Closed Draghmar closed 5 years ago
I tested encoding a clip with the same resolution and parameters and had no problem, so will need a sample to try to reproduce.
Could you test if it works if you try using 1 tile instead of 4? That is my first suspicion for what might be causing this.
@rzumer I was afraid it may have something to do with this specific file. And I can't unfortunately share it because that's some internal thing. :( That's why I asked about some way to debug this, to get an idea why it chooses to stop.
@shssoichiro Nope, it didn't work.
I've made some additional tests by using different video with similar parameters (fullHD, not long etc.) and put it through the same pipeline, which is:
ffmpeg -i "%%a" -preset slow -crf 0 -tune film -vf scale=-1:872,crop=550:in_h "in\%%~na_temp.mp4"
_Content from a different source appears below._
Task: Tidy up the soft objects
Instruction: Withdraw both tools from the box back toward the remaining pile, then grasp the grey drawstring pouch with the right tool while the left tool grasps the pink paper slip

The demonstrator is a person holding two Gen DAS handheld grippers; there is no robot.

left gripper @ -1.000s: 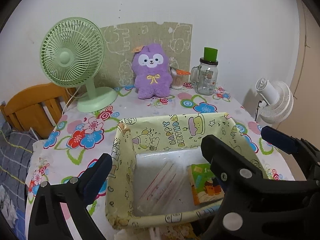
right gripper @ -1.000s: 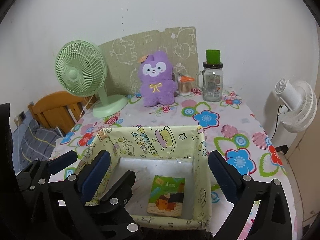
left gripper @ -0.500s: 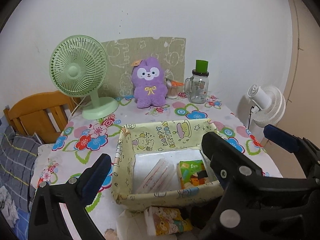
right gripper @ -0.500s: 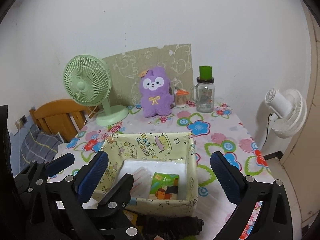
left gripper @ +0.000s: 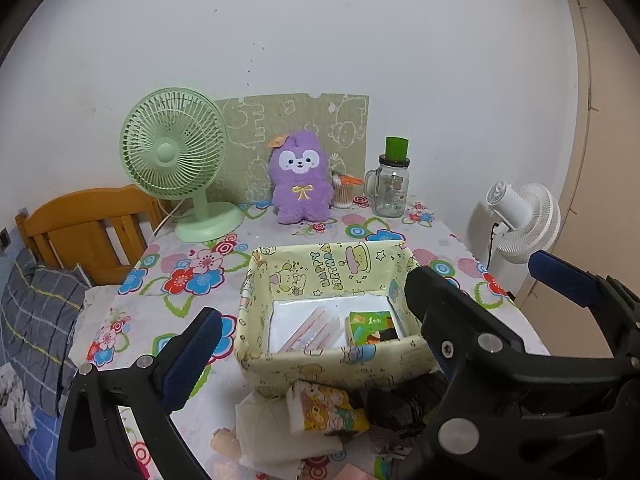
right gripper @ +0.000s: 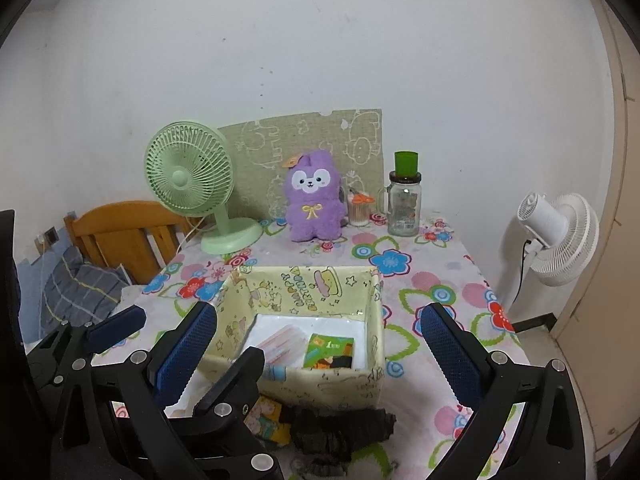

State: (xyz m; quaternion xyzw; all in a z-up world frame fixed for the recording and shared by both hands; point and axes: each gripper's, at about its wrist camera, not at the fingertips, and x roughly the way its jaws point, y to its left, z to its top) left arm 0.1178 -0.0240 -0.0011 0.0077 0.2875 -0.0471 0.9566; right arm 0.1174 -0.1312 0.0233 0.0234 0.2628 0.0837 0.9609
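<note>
A yellow cartoon-print box (left gripper: 332,276) (right gripper: 304,288) stands on the flowered table. Inside it lie a green packet (left gripper: 372,326) (right gripper: 330,352) and a clear pink-striped packet (left gripper: 312,330). In front of the box are a cartoon-print tissue pack (left gripper: 324,408) (right gripper: 268,420), white tissue (left gripper: 276,432) and a crumpled black fabric piece (right gripper: 340,424) (left gripper: 396,404). A purple plush (left gripper: 300,178) (right gripper: 314,200) sits at the back. My left gripper (left gripper: 320,312) and right gripper (right gripper: 318,312) hover side by side above the near items, both open and empty.
A green desk fan (left gripper: 176,160) stands back left, and a glass jar with a green lid (left gripper: 394,184) and a cotton-swab cup (left gripper: 344,192) back right. A white floor fan (right gripper: 560,236) is beyond the table's right edge. A wooden chair (left gripper: 92,224) and a plaid pillow (left gripper: 36,320) are at the left.
Both grippers have drawn back and up from the box. The tissue pack, white tissue and black fabric in front of the box have come into view. Both stay open.
</note>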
ffmpeg -i "%%a" "in\%%~na.y4m"
rav1e -v -s 1 --threads 4 --tile-rows 4 --quantizer 150 "%%a" -o "out\%%~na.ivf"
And the result are the same like with the previous file - encoding stops. Changing -crf doesn't make any difference. The weirdest part is that I tried ffmpeg to econde into AV1 and it stops always at 53 frame. And it work properly some time ago when I was playing with AV1 from ffmpeg, rav1e and SvtAv1Enc.
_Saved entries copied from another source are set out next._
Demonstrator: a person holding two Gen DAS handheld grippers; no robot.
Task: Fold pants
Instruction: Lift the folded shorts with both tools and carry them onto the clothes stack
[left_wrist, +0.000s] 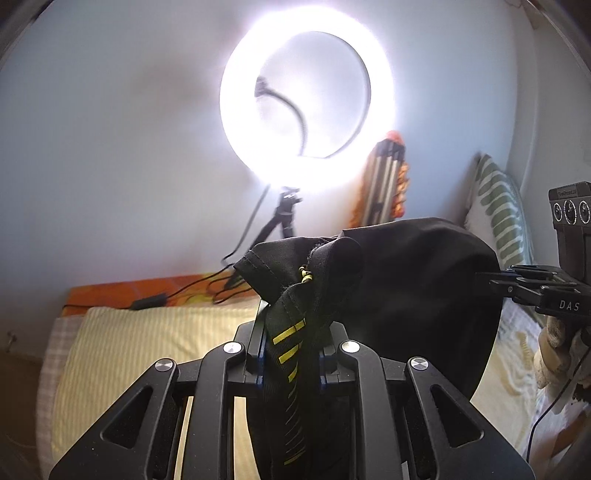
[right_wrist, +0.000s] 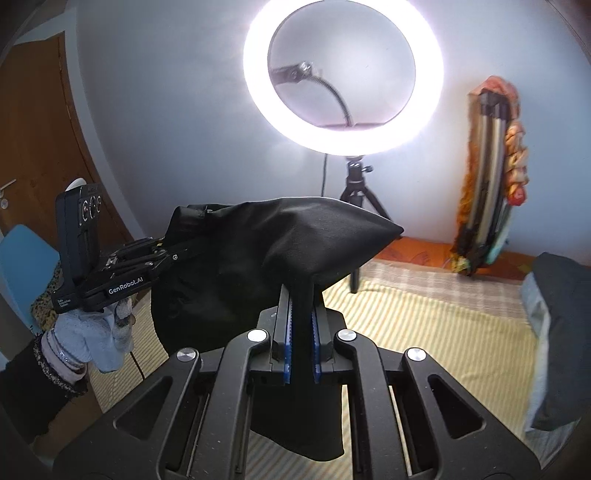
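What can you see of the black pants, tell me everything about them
The black pants look like thin, soft fabric, with yellow dashed stripes and a stitched hem. They are held up off the striped bedding, bunched and sagging. The left gripper has its jaws shut on the striped part; the right gripper has its jaws shut on a plain black fold, from which the cloth drapes over and down. Nothing else visibly touches them.

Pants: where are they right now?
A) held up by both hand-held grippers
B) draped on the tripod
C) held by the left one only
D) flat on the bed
A: the black pants hang above the bed, clamped in the left hand-held gripper at the yellow-striped edge and in the right hand-held gripper at another part.
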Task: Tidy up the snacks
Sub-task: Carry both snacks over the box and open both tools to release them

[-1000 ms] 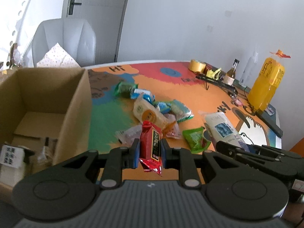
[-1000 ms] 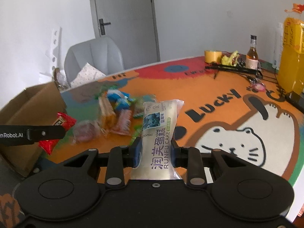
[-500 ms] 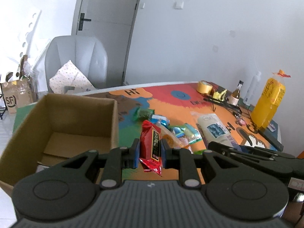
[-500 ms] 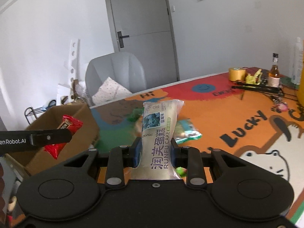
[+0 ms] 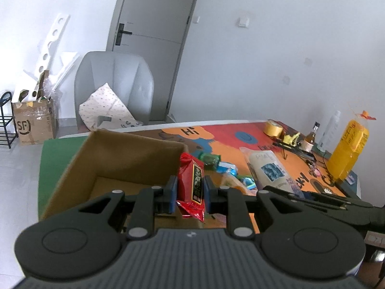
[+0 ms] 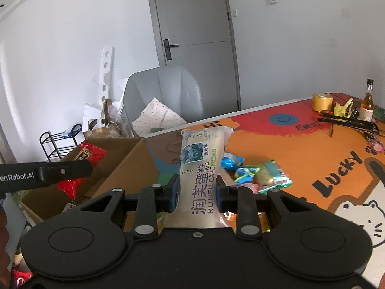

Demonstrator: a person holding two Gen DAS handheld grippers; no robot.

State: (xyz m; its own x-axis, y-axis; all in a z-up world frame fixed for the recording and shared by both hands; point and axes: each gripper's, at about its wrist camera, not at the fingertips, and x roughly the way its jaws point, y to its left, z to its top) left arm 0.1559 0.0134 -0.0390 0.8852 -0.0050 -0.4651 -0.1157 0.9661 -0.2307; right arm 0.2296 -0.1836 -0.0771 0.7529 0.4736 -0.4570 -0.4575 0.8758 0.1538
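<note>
A red snack packet [image 5: 191,180] stands upright, pinched above the open cardboard box [image 5: 115,154] at the table's left edge. A pale cake pack [image 6: 201,168] is clamped upright too. Loose wrapped snacks [image 6: 255,172] lie mid-table beside the box.

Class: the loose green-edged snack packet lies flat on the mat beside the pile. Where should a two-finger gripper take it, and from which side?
Pinch the green-edged packet at its free right edge, coming from the open mat; it lies flat, with other snacks crowding its left.
</note>
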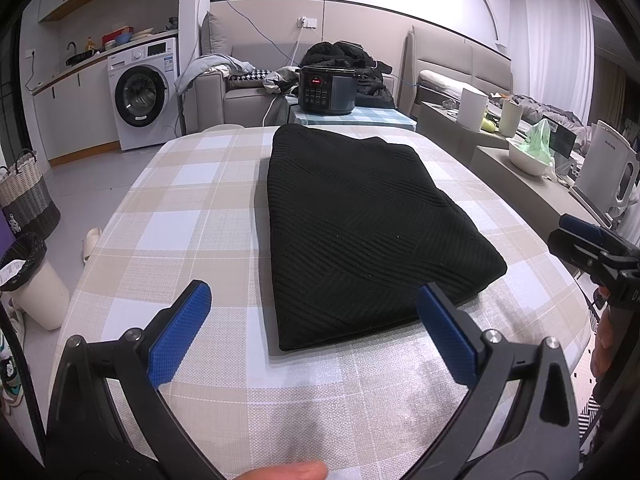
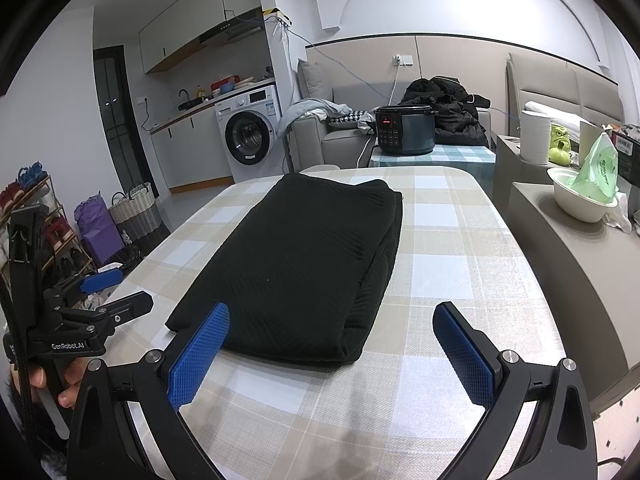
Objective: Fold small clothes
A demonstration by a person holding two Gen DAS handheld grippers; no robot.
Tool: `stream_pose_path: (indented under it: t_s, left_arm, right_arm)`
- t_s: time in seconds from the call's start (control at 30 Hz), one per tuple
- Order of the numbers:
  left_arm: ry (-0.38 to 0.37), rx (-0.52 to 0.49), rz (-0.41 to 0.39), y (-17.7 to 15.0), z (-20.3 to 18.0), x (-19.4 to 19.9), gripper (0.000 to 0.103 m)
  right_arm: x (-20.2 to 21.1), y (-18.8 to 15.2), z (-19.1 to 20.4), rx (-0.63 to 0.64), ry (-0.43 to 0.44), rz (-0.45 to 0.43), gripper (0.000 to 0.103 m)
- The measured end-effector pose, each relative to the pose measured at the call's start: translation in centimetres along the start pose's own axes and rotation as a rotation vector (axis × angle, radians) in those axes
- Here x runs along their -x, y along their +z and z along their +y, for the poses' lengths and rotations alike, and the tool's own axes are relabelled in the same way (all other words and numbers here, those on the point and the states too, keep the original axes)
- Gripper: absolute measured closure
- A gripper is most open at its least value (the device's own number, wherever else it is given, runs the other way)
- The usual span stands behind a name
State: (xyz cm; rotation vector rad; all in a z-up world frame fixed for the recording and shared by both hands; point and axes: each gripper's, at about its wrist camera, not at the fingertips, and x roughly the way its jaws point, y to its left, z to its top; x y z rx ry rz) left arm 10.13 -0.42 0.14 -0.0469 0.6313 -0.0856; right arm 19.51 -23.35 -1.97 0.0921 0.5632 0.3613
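Left gripper (image 1: pixel 314 312) spread wide, empty, just short of the near edge of the folded black garment (image 1: pixel 360 232); garment lying flat mid checked tablecloth (image 1: pixel 168 208); right gripper (image 2: pixel 332 320) likewise agape, holding nothing, above the cloth's near end.

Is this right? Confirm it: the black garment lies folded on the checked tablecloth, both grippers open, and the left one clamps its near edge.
Not quite. The left gripper clamps nothing: in the left wrist view its open jaws sit short of the black garment. The rest holds: folded on the checked tablecloth, right gripper open.
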Motion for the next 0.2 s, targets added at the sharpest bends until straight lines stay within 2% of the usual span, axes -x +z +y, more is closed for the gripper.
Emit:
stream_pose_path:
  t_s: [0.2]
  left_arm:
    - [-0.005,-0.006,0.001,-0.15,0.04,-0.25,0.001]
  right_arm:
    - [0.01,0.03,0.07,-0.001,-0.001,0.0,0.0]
I will make another attempt when my friend that made this video show up. I will ask him to render it directly to 550x872 to remove ffmpeg from the variables.
I got 550x872 mp4 file rendered by Premiere Pro that I converted to y4m with ffmpeg and rav1e still won't encode it. The same procedure works for 1920x1080. So I have no idea what is going on. Especially that I took some stock fullHD clip and do the same thing with it getting the same effect. This one I can attach so here you go. Three files from the three steps: original, cropped and y4m.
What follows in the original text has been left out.